Deeds relating chiefly to the Manor and properties in Aldwick, 1555-1791
[Nos. 1-5 included in a separate bundle, together with a slip of paper labelled "These Deeds relate to the Title of the Manor of Aldwick before its Connection with the Title of Butcombe Farm, which was made by the Will of Sr. William Turner in the Year 1665"].
THE MANOR OF ALDWICK
The first mention of Aldwick in the documents in the Somerset Record Office occurs in a court roll of the manor of Ubley (1456-63) and the reference is dated 1458. It seems likely that for some time before and it is certain that for a long time after this date the history of Aldwick is tied up with that of Ubley. Aldwick is still included with Ubley in an account roll of 1640-41. The first mention of a lord of the manor in the Ubley court rolls is in 1433 - Richard Cheddar esquire. The descent of Aldwick from that time, therefore, may very well be as follows
(A) Richard Chedder (De Chedder, Cheddar, etc.).

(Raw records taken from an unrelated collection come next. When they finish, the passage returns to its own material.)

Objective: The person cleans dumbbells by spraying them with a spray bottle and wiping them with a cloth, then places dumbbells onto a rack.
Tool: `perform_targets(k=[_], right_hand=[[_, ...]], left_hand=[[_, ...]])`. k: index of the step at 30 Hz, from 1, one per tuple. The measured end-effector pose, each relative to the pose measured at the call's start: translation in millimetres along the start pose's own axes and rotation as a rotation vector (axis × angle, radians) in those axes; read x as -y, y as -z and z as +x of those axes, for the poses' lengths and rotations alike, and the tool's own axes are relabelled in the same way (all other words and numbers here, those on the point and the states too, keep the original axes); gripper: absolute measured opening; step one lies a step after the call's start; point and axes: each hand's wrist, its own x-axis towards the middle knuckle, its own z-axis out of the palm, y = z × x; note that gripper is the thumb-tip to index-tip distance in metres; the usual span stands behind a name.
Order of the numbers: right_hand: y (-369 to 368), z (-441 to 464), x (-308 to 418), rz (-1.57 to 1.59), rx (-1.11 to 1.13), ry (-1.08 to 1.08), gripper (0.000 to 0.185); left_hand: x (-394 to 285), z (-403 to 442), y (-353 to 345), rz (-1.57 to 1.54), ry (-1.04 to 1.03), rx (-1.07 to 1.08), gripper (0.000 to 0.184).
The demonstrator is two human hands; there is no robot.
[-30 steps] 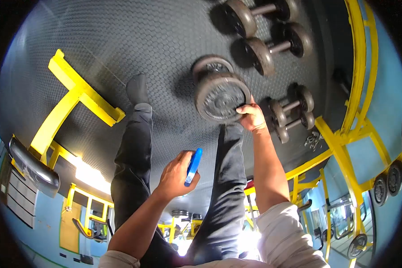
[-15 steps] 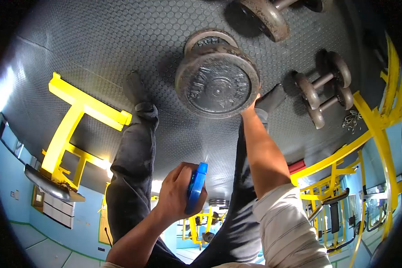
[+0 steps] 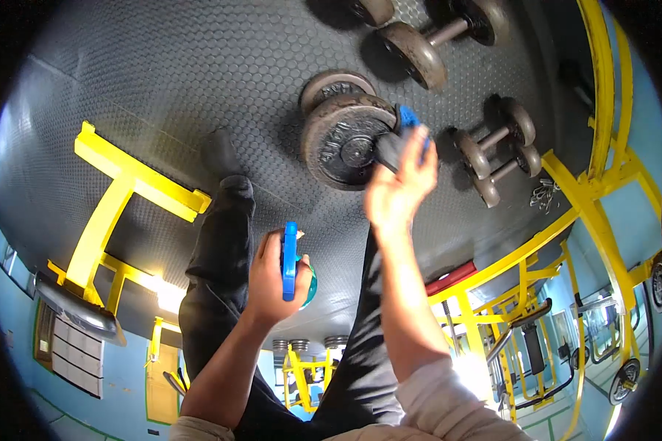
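Observation:
My left hand (image 3: 274,277) is closed around a spray bottle with a blue trigger head (image 3: 290,261); a bit of its green body shows behind my fingers. My right hand (image 3: 403,184) grips what looks like a dark grey and blue cloth (image 3: 391,150), held at the right side of a worn iron dumbbell (image 3: 340,147). The cloth covers part of the dumbbell's near round face, which has raised lettering. Whether the cloth presses on the metal I cannot tell for sure. The dumbbell lies on the black studded floor, beyond my legs.
More dumbbells (image 3: 413,55) lie at the top and a smaller pair (image 3: 493,143) to the right. Near these is a small heap of metal clips or chain (image 3: 544,194). A yellow frame (image 3: 136,173) stands at left, and yellow gym machines (image 3: 603,228) at right.
My right hand, earlier mostly hidden behind the dumbbell, now shows in front with the cloth. The dumbbell looks smaller and farther off. My left hand has moved left and up with the spray bottle.

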Motion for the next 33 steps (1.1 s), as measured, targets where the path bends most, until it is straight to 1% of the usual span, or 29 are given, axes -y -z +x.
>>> perform_targets(k=[2,4,5,8,10,11,12,14,16,18,20,22,23,24,25,26,27,28,30,32,33], right_hand=[[-43,-17,41,-0.565,-0.163,0.174,0.051],[-52,-41,40,-0.459,0.018,0.304,0.054],[-46,-56,37,-0.418,0.153,0.404,0.054],[-8,-78,8,-0.399,0.397,0.530,0.055],[13,-74,-17,-0.465,0.340,0.537,0.057],[14,-63,-18,-0.401,0.215,0.507,0.058],[5,-48,-23,-0.375,0.036,0.455,0.059],[-16,-16,8,-0.284,-0.014,0.241,0.061],[-38,-25,40,-0.405,-0.004,0.401,0.066],[-43,-55,45,-0.429,0.159,0.469,0.070],[-20,-66,31,-0.356,0.336,0.495,0.068],[14,-61,10,-0.430,0.430,0.522,0.067],[32,-48,9,-0.413,0.519,0.417,0.065],[39,-39,-4,-0.186,0.337,0.305,0.063],[47,-22,6,-0.224,0.054,0.359,0.062],[57,-6,26,-0.160,-0.040,0.240,0.063],[56,11,31,0.051,-0.017,0.002,0.066],[44,26,51,0.108,-0.003,0.118,0.056],[3,50,30,-0.110,0.275,0.176,0.047],[-23,65,45,-0.232,0.179,0.057,0.045],[-26,77,59,-0.315,0.270,-0.201,0.049]], left_hand=[[0,2,7,-0.003,0.020,-0.013,0.044],[3,3,12,-0.007,0.036,-0.045,0.044],[4,4,14,0.003,0.024,-0.064,0.041],[-1,4,20,-0.033,0.019,-0.062,0.038],[-1,8,28,-0.052,-0.051,-0.083,0.038],[0,10,31,-0.053,-0.053,-0.091,0.038],[0,10,32,-0.053,-0.064,-0.095,0.037],[-1,3,30,-0.069,-0.061,-0.083,0.037],[-3,6,32,-0.050,-0.059,-0.072,0.036],[-2,7,32,-0.068,-0.060,-0.088,0.035],[-2,9,33,-0.037,-0.064,-0.102,0.035],[-2,9,32,-0.057,-0.076,-0.116,0.035],[-2,10,31,-0.074,-0.078,-0.130,0.035],[-3,10,30,-0.089,-0.079,-0.142,0.035],[-3,9,29,-0.096,-0.067,-0.141,0.035],[-2,7,27,-0.104,-0.051,-0.140,0.036],[-2,6,26,-0.119,-0.041,-0.154,0.036],[-2,4,26,-0.132,-0.031,-0.149,0.036],[-1,1,27,-0.152,-0.021,-0.150,0.036],[0,0,29,-0.183,0.024,-0.156,0.037],[2,0,31,-0.210,0.025,-0.172,0.039]])
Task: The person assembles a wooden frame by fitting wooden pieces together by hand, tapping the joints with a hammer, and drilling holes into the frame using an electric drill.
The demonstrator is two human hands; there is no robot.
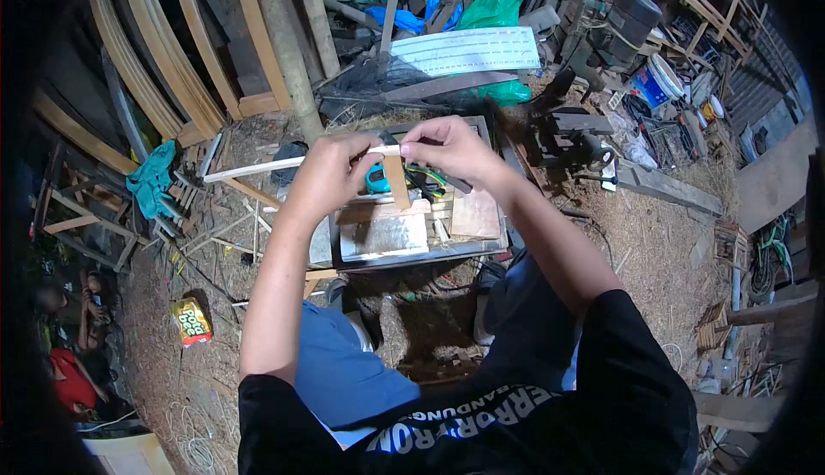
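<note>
Head view, left hand (330, 168), right hand (454, 153), both holding strip (256, 169)

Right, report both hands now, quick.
Left hand: closed, holding the thin wooden strip.
Right hand: fingertips at the strip's end, by the short wooden piece; whether they're closed on either cannot be told.

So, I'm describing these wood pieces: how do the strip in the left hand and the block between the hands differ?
The strip is much longer than the block. The strip looks narrower, the block broader. In the picture, the strip runs sideways past the left hand, while the block points downward. Both look like bare wood.
</note>
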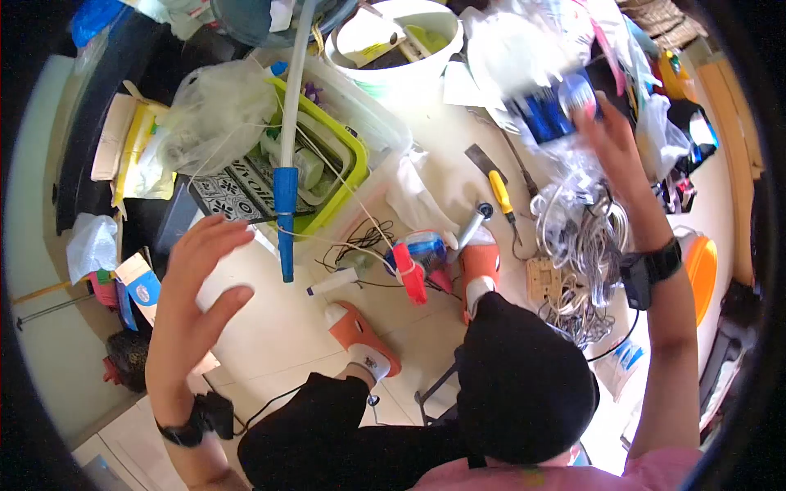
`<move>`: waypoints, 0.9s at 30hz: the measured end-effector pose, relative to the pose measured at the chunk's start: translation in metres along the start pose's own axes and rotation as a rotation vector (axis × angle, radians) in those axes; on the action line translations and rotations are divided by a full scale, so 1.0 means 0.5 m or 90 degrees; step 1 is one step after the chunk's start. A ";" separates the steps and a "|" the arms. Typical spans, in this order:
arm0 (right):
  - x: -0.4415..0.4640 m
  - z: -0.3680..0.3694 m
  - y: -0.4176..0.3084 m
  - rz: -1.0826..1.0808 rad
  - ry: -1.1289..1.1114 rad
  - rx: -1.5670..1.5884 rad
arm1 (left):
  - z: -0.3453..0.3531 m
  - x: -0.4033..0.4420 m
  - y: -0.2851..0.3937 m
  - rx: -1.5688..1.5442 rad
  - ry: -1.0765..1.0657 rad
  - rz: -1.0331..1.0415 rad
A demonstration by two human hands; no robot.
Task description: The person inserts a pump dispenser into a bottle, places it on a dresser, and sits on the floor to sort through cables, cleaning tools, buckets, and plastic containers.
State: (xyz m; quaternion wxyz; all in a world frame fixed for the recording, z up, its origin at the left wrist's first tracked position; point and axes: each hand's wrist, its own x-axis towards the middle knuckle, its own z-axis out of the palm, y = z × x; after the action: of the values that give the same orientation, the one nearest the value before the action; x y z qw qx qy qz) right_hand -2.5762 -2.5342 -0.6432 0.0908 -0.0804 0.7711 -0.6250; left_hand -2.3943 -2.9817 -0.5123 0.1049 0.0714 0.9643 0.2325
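My left hand is raised at the left with its fingers apart and nothing in them. It is nearest to a black-and-white patterned box beside a green basket. My right hand reaches out to the upper right, its fingers bent at the edge of a shiny blue package. Both are smeared by motion, and the package appears gripped. Below that hand lie bundled grey cables and clear plastic bags.
A white pole with a blue end crosses the basket. On the floor are a yellow-handled scraper, a red clamp-like piece, a white marker and a beige socket block. A white bucket stands at the back.
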 end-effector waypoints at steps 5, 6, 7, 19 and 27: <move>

Eldest son of Robert C., by his wife Joan, dau. of Simon Hanham. Born 1379. Married Elizabeth, dau. and h. of Robert de Cantelo. Died s.p. 1437; his heir being his brother
(B) Thomas Chedder, fourth son of Robert. He held his first court as lord of the manor of Ubley on 5 May 1438. Died 21 Henry VI (1442-3); leaving as coheiresses his daughters Isabel, wife of John Cradock alias Newton, and Joan, widow of Robert Stafford (who married secondly John Talbot, Viscount L'Isle). The first court of the manor of Ubley after the partition of the lands of Thomas Chedder, esq., between John Newton (Neuton, etc.; and his wife Isabel, and Joan, Lady Lisle, was held on 8 Feb. 1457 (new style); and in 1458 the lord of the manor of Ubley (including Aldwick) is given as
(C) John Newton, esq. A deed of partition (no.6) gives Sir John Newton, knight, as the husband of the said Isabel (dau.of Thomas Chedder), and he must have been knighted subsequent to 1470, and have died prior to 1492, when the lady of the manor is given as his widow
(D) Lady Isabel Newton; who was succeeded by their son
(E) Richard Newton. According to an inquisition post mortem, he died on 26th Oct. 16 Henry VII (1500), leaving as his heirs two daughters, Isabel (aged 13 and more) and Joan (aged 5 and more). The deed of partition, 1555, states that Sir Giles Capel was married to Isabel and Sir Thomas Griffin (Gryffyn, etc.) to Joan, and that Sir Henry Capel was the son of the said Isabel. According to the court rolls there was held on 28 Aug. 1534 the first court for the manor of Ubley by
(F) Sir Henry Capell and Sir Thomas Griffin. These appear as lords of the manor again in 1536 and 1550, and presumably continued as such until the deed of partition in 1555, although Sir Giles was still living. At the partition Ubley, Aldwick, and several other manors remained with the Capel family, and their story is continued from Burke's Peerage (1929) as follows. Sir Henry Capell was succeeded by his brother
(G) Sir Edward Capel. (Appears in the court rolls for 1569). He married Anne, dau. of Sir William Pelham, and was succeeded by his elder son
(H) Sir Henry Capel. He married Catherine, dau. of Thomas Manners, 1st Earl of Rutland, and had a son and heir
(I) Sir Arthur Capel. He married Margaret, dau. of Lord John Grey of Pirgo; was sheriff of Hertfordshire in 1592; and was succeeded by his grandson
[N.B. In the court rolls Sir Arthur Capell, knight, appears from 1604 to 1631 and Arthur Capel, esq., from 1632 to 1639 when the rolls cease]
(J) Arthur Capel, created 1st Baron Capel 1641 (only son of Sir Henry Capel, by Theodosia, sister of Edward, Lord Montagu). He was beheaded in 1649 (new style) and was succeeded by his eldest son
(K) Arthur (created Earl of Essex in 1661). According to the deeds (nos.2-5) as Baron Capell of Hadham he conveyed the manor of Aldwick in 1653 to
(L) William Turner, doctor of law. (Label to deeds gives Will as 1665). He, afterwards knighted, had a son
(M) William Turner of Richmond, co.Surrey, esq., who was concerned in an assignment (not a conveyance or alienation) of the manor of Aldwick in 1674
The deeds carry the story no further than 1674, but do indicate, as did Collinson, that Saml.Baker the younger was concerned with Aldwick property in 1791.